Smith A, O'Connor A, Hennessy S, O'Sullivan P G, Gibson L
Department of Paediatrics, Cork University Hospital, Cork, Ireland.
Department of Otolaryngology, South Infirmary Victoria University Hospital, Cork, Ireland.

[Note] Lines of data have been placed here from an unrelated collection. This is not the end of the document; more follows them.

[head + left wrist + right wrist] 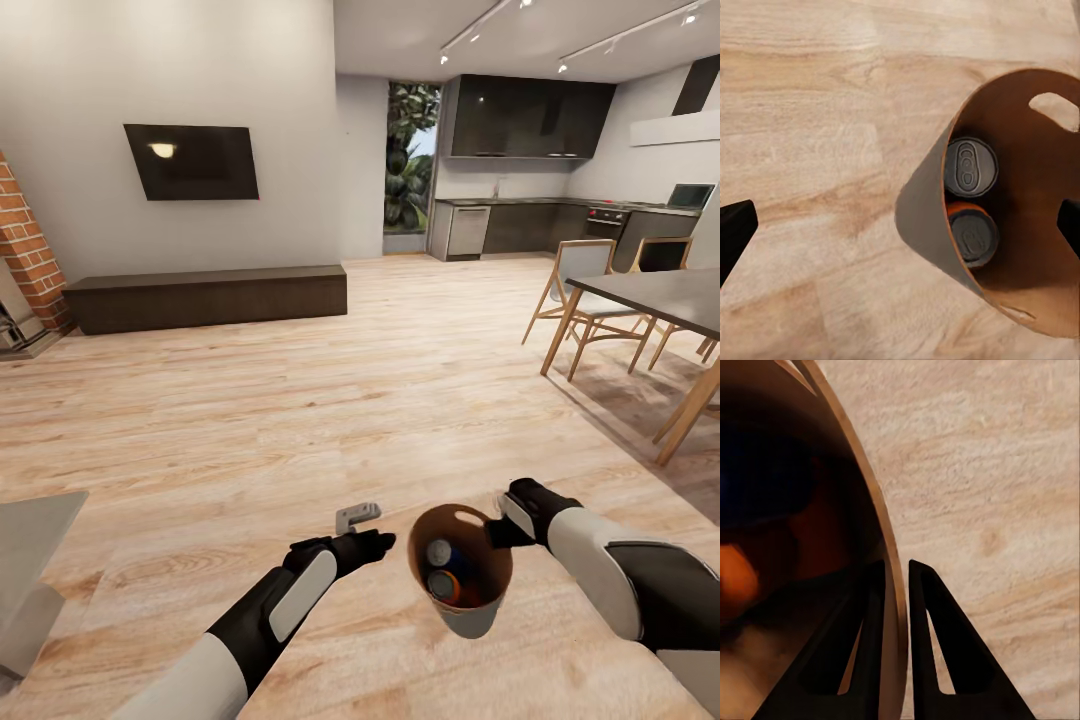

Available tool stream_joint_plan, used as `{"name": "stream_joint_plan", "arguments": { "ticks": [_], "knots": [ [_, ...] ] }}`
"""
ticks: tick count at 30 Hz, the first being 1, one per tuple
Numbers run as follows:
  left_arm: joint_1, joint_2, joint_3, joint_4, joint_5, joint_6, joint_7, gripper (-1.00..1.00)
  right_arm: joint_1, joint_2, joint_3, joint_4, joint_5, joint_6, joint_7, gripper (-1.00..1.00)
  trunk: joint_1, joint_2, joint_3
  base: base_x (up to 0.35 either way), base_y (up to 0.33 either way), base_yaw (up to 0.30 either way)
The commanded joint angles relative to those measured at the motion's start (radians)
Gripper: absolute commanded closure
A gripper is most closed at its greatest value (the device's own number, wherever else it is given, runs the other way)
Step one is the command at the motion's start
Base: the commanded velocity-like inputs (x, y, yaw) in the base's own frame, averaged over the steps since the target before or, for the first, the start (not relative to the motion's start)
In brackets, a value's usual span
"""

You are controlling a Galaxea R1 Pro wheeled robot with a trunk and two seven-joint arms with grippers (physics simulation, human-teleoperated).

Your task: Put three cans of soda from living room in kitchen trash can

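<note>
Glossy copper-brown round bin with oval handle cutout, thin wall pinched by right tool, holds two silver-topped orange cans above pale wood-grain floor; left tool open, empty

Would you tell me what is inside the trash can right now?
Two soda cans stand inside the trash can, silver tops up. Its wall hides the rest of the floor, so a third can cannot be confirmed.

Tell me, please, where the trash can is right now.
In the head view the trash can hangs low and centre-right, its rim pinched by the right gripper.
</note>
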Motion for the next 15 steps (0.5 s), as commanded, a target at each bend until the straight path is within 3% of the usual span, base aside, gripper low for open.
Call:
{"name": "stream_joint_plan", "arguments": {
  "ticks": [1,3,9,15],
  "knots": [
    [0.0,0.0,0.0,0.001,0.0,0.0,0.0,-1.0,-0.001,-0.022,-0.012,-0.002,-0.012,0.016,0.04,1.0,0.0,0.0,0.0,0.0,0.0,0.0],
    [0.0,0.0,0.0,0.006,0.0,-0.001,0.001,-1.0,-0.001,-0.047,-0.011,-0.013,-0.012,0.038,0.086,1.0,0.0,0.0,0.0,0.0,0.0,0.0],
    [0.0,0.0,0.003,0.019,0.003,-0.001,0.006,-1.0,0.0,-0.069,-0.007,-0.075,-0.012,0.063,0.147,1.0,0.0,0.0,0.0,0.0,0.0,0.0],
    [-0.003,0.004,0.009,0.206,0.005,-0.002,0.007,-1.0,0.001,-0.067,-0.005,-0.087,-0.012,0.066,0.157,1.0,0.0,0.0,0.0,0.0,0.0,0.0]
  ]
}}
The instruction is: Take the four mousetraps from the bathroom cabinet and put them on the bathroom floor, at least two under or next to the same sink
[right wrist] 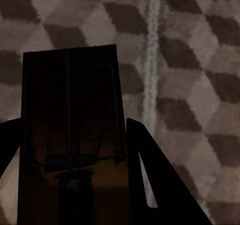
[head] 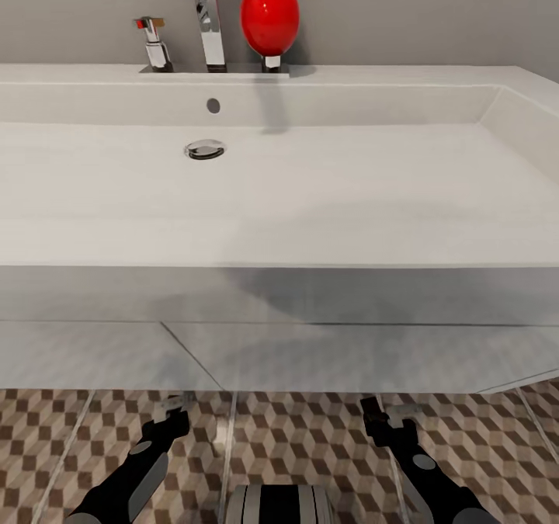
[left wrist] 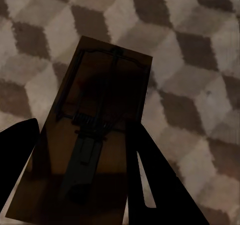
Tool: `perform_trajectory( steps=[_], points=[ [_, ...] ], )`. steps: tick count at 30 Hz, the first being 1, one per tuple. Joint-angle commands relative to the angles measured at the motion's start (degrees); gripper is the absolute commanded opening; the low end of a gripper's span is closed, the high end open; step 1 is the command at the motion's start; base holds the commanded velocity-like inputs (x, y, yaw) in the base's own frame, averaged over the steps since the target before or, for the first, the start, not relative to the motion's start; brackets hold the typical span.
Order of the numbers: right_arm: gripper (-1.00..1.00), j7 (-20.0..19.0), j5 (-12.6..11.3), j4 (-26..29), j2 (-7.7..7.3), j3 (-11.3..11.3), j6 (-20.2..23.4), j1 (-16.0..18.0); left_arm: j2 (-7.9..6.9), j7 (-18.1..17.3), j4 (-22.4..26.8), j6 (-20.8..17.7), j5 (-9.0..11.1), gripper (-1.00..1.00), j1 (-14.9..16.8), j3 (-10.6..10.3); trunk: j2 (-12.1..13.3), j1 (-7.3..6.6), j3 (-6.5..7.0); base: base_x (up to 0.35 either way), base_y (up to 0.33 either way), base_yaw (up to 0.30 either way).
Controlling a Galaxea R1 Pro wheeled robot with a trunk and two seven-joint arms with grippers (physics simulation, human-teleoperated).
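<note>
A brown wooden mousetrap (left wrist: 97, 130) with dark wire parts sits between the dark fingers (left wrist: 160, 185) of my left gripper (head: 172, 425), which is shut on it just above the cube-pattern bathroom floor (left wrist: 200, 60). My right gripper (head: 379, 425) is shut on a second mousetrap (right wrist: 70, 125), whose spring faces the camera, with a finger (right wrist: 160, 185) along its edge and a grout line beside it. Both grippers hang low over the floor (head: 310, 442) in front of the white vanity. The wide white bathroom sink (head: 310, 190) lies above them. The cabinet is out of view.
A chrome block faucet (head: 208, 19), a small chrome tap (head: 155, 43) and a red egg-shaped object (head: 269, 13) stand on the sink's back ledge against a grey wall. The white vanity front (head: 279, 330) overhangs the floor. My base (head: 281, 504) shows at the bottom.
</note>
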State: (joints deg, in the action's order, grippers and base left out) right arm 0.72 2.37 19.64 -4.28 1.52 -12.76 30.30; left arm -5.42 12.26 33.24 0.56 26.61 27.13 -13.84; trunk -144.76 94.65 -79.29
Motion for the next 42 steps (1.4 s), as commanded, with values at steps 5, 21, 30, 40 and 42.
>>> perform_trajectory(
  steps=[5,21,30,40,42],
  points=[
    [-1.00,-0.05,0.01,-0.04,-0.03,0.14,-0.24,0.03,-0.25,0.48,0.07,0.21,0.54,-1.00,0.03,-0.41,-0.02,-0.01,-0.04,0.000,0.000,0.000],
    [-1.00,-0.29,-0.10,3.53,0.87,-0.03,-0.07,0.03,0.57,0.42,-2.05,0.54,0.67,-1.00,0.03,-0.24,-0.02,-0.01,-0.04,0.000,0.000,0.000],
    [-1.00,0.35,-0.27,3.63,1.85,0.13,1.62,0.86,0.81,-0.18,-2.39,0.17,0.81,-1.00,0.39,-0.52,-0.02,-0.01,-0.04,0.000,0.000,0.000],
    [-1.00,0.42,-0.06,3.49,1.91,-0.02,7.92,3.93,1.25,-0.17,-1.90,-0.36,-1.24,-1.00,5.58,-0.70,-0.02,-0.01,-0.04,0.000,0.000,0.000],
    [-1.00,0.42,-0.04,3.52,1.91,-0.03,7.98,3.96,1.41,-0.25,-2.20,-0.34,-3.10,-1.00,5.78,-0.63,-0.02,-0.01,-0.04,0.000,0.000,0.000]
  ],
)
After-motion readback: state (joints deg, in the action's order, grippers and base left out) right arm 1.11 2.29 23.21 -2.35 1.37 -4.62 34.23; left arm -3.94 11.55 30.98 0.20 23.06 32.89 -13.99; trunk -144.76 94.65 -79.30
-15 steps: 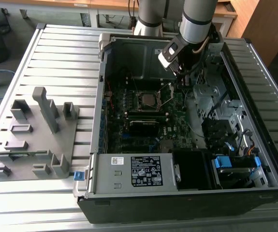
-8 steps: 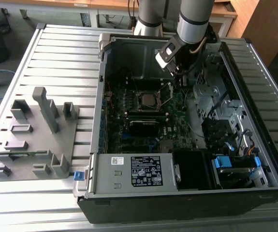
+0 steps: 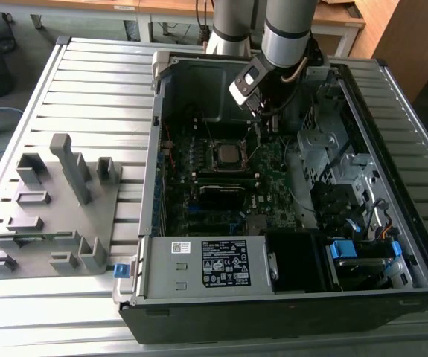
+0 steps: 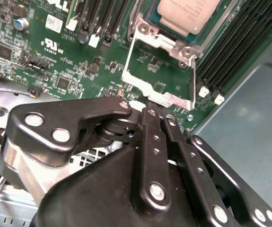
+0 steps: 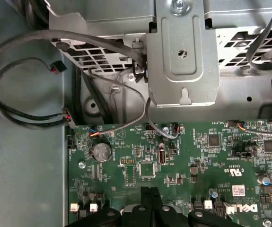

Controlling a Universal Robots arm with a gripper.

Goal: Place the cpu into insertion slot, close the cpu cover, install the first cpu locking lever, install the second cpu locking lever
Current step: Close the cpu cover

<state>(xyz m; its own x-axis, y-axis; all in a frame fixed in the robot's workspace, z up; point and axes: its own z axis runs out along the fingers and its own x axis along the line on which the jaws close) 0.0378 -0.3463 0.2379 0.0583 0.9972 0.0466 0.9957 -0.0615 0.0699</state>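
Resting the gripper (image 4: 155, 112) at the free edge of the cpu cover (image 4: 162, 93), fingers (image 4: 150, 142) pressed together, seemingly for nudging that thin frame; cannot tell whether touching or pinching it; showing the cover swung open toward the exterior view's right, clear of the cpu (image 4: 185, 12), seated silver-side up in the insertion slot (image 4: 147, 29); judging placement done, closing not.

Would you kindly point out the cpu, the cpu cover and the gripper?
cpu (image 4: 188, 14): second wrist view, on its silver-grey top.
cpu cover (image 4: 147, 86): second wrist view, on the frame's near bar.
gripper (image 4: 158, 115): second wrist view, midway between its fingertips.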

Ir Med J. 2017 Dec 18;110(10):651.
The Newborn Hearing Screening Programme (NHSP) was established in Cork University Maternity Hospital (CUMH) in April 2011. Between April 2011 and July 2014, 42 infants were identified with a Permanent Childhood Hearing Impairment (PCHI). Following this diagnosis, infants underwent a paediatric assessment according to recognised guidelines with the intention of identifying the underlying aetiology of the PCHI. The aim of this study was to assess the findings of this aetiological workup via retrospective chart review. PCHI data was obtained from the eSP database. This is a web based information system (eSP) used to track each baby through the screening and referral process A retrospective chart review of these patients was performed. Sixteen (38%) infants were diagnosed with a bilateral sensorineural hearing loss. Two infants had congenital CMV infection. A Connexin 26 gene mutation was detected in one infant. Two infants were diagnosed with Waardenburg syndrome, One with Pendred syndrome and one with Pfeiffer syndrome. Five babies underwent cochlear implantation. Through adherence to the recommended protocol a possible cause of PCHI may be determined. This study has identified areas of future improvement for this service in Ireland.
新生儿听力筛查项目(NHSP)于2011年4月在科克大学妇产医院(CUMH)设立。在2011年4月至2014年7月期间,有42名婴儿被确诊患有永久性儿童听力障碍(PCHI)。确诊后,婴儿们按照公认的指南接受了儿科评估,目的是确定PCHI的潜在病因。本研究的目的是通过回顾性病历审查来评估这项病因检查的结果。PCHI数据来自电子筛查项目(eSP)数据库。这是一个基于网络的信息系统(eSP),用于跟踪每个婴儿的筛查和转诊过程。对这些患者进行了回顾性病历审查。16名(38%)婴儿被诊断为双侧感音神经性听力损失。两名婴儿患有先天性巨细胞病毒感染。在一名婴儿中检测到连接蛋白26基因突变。两名婴儿被诊断为瓦登伯革氏综合征,一名患有彭德莱德综合征,一名患有费弗综合征。五名婴儿接受了人工耳蜗植入。通过遵循推荐的方案,可能确定PCHI的病因。本研究确定了爱尔兰这项服务未来需要改进的方面。